Source data:
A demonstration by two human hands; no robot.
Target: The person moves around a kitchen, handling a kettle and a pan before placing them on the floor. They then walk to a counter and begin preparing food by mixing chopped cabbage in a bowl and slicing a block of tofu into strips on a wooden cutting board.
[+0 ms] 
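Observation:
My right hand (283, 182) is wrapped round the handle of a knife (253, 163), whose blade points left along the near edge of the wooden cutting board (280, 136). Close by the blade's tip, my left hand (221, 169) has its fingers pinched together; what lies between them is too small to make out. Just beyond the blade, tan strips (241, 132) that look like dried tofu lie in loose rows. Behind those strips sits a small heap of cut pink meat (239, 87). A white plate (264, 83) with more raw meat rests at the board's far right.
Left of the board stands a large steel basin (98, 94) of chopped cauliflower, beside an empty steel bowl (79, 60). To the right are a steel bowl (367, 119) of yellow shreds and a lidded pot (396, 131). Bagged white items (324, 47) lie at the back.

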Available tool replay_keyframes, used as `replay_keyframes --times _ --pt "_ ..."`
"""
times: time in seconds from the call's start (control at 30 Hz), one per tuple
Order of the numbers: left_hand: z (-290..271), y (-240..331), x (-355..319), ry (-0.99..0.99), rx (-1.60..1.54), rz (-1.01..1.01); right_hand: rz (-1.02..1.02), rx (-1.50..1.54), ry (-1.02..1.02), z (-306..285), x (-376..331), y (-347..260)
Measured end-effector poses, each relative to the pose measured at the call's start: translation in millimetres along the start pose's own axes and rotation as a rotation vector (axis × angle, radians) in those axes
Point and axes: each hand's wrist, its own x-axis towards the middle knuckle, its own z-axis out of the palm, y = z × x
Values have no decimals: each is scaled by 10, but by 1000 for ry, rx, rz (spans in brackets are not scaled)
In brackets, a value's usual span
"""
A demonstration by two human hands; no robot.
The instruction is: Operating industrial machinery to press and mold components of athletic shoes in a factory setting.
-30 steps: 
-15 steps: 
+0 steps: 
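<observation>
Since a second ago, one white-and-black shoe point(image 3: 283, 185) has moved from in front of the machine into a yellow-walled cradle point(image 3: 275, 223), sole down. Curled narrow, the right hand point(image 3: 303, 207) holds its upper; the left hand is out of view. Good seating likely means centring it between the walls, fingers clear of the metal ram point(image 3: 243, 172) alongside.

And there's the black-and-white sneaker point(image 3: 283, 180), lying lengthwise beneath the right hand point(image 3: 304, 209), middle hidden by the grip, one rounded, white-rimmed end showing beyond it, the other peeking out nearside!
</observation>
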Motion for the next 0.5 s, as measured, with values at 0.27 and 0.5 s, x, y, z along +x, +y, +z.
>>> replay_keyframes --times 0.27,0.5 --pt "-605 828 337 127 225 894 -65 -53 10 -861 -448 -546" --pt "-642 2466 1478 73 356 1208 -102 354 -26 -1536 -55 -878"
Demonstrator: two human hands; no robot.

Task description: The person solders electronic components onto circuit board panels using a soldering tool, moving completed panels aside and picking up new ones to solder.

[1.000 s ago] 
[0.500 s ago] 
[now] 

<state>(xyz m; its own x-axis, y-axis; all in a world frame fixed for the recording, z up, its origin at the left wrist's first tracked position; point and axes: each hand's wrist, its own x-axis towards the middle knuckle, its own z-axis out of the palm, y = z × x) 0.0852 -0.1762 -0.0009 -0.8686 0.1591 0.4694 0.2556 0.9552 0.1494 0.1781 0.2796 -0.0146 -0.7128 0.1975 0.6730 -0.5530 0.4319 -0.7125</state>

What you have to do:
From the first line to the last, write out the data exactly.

Result for this task:
A demonstration by two human hands; no robot.
Target: The person moves around a kitchen, handling a kettle and a pan before placing them on the floor. They then walk to a counter and begin preparing food by mixing chopped cabbage in a bowl and slicing a block of tofu into strips on a wooden cutting board.
[+0 ms] 
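Observation:
My right hand (283, 182) is wrapped round the handle of a knife (253, 163), whose blade points left along the near edge of the wooden cutting board (280, 136). Close by the blade's tip, my left hand (221, 169) has its fingers pinched together; what lies between them is too small to make out. Just beyond the blade, tan strips (241, 132) that look like dried tofu lie in loose rows. Behind those strips sits a small heap of cut pink meat (239, 87). A white plate (264, 83) with more raw meat rests at the board's far right.
Left of the board stands a large steel basin (98, 94) of chopped cauliflower, beside an empty steel bowl (79, 60). To the right are a steel bowl (367, 119) of yellow shreds and a lidded pot (396, 131). Bagged white items (324, 47) lie at the back.
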
Available tool replay_keyframes, used as `replay_keyframes --times _ --pt "_ ..."`
"""
times: time in seconds from the call's start (control at 30 Hz), one per tuple
Order of the numbers: left_hand: z (-290..271), y (-240..331), x (-355..319), ry (-0.99..0.99), rx (-1.60..1.54), rz (-1.01..1.01); right_hand: rz (-1.02..1.02), rx (-1.50..1.54), ry (-1.02..1.02), z (-306..285), x (-376..331), y (-347..260)
Measured end-effector poses, each relative to the pose measured at the call's start: translation in millimetres along the start pose's own axes and rotation as a rotation vector (axis × angle, radians) in those axes
Point and axes: each hand's wrist, its own x-axis towards the middle knuckle, its own z-axis out of the palm, y = z × x
Values have no decimals: each is scaled by 10, but by 1000 for ry, rx, rz (spans in brackets are not scaled)
In brackets, a value's usual span
"""
A demonstration by two human hands; no robot.
The instruction is: Operating industrial machinery to press and mold components of athletic shoes in a factory setting.
-30 steps: 
-15 steps: 
+0 steps: 
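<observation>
Since a second ago, one white-and-black shoe point(image 3: 283, 185) has moved from in front of the machine into a yellow-walled cradle point(image 3: 275, 223), sole down. Curled narrow, the right hand point(image 3: 303, 207) holds its upper; the left hand is out of view. Good seating likely means centring it between the walls, fingers clear of the metal ram point(image 3: 243, 172) alongside.

And there's the black-and-white sneaker point(image 3: 283, 180), lying lengthwise beneath the right hand point(image 3: 304, 209), middle hidden by the grip, one rounded, white-rimmed end showing beyond it, the other peeking out nearside!
</observation>
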Motion for the next 0.5 s, as measured, with values at 0.27 and 0.5 s, x, y, z along +x, +y, +z.
>>> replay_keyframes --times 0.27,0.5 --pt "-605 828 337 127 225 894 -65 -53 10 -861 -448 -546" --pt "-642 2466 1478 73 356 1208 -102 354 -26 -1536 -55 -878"
Demonstrator: two human hands; no robot.

Task description: The person solders electronic components onto circuit board panels using a soldering tool, moving completed panels aside and picking up new ones to solder.

[1.000 s ago] 
[0.500 s ago] 
[now] 

<state>(xyz m; its own x-axis, y-axis; all in a world frame fixed for the recording, z up, its origin at the left wrist's first tracked position; point and axes: each hand's wrist, its own x-axis towards the middle knuckle, its own z-axis out of the palm, y = z × x) 0.0852 -0.1762 -0.0009 -0.8686 0.1591 0.4694 0.2556 0.9552 0.1494 0.1781 0.2796 -0.0146 -0.7128 0.1975 0.6730 -0.5530 0.4319 -0.7125</state>

For this exercise, nothing further remains.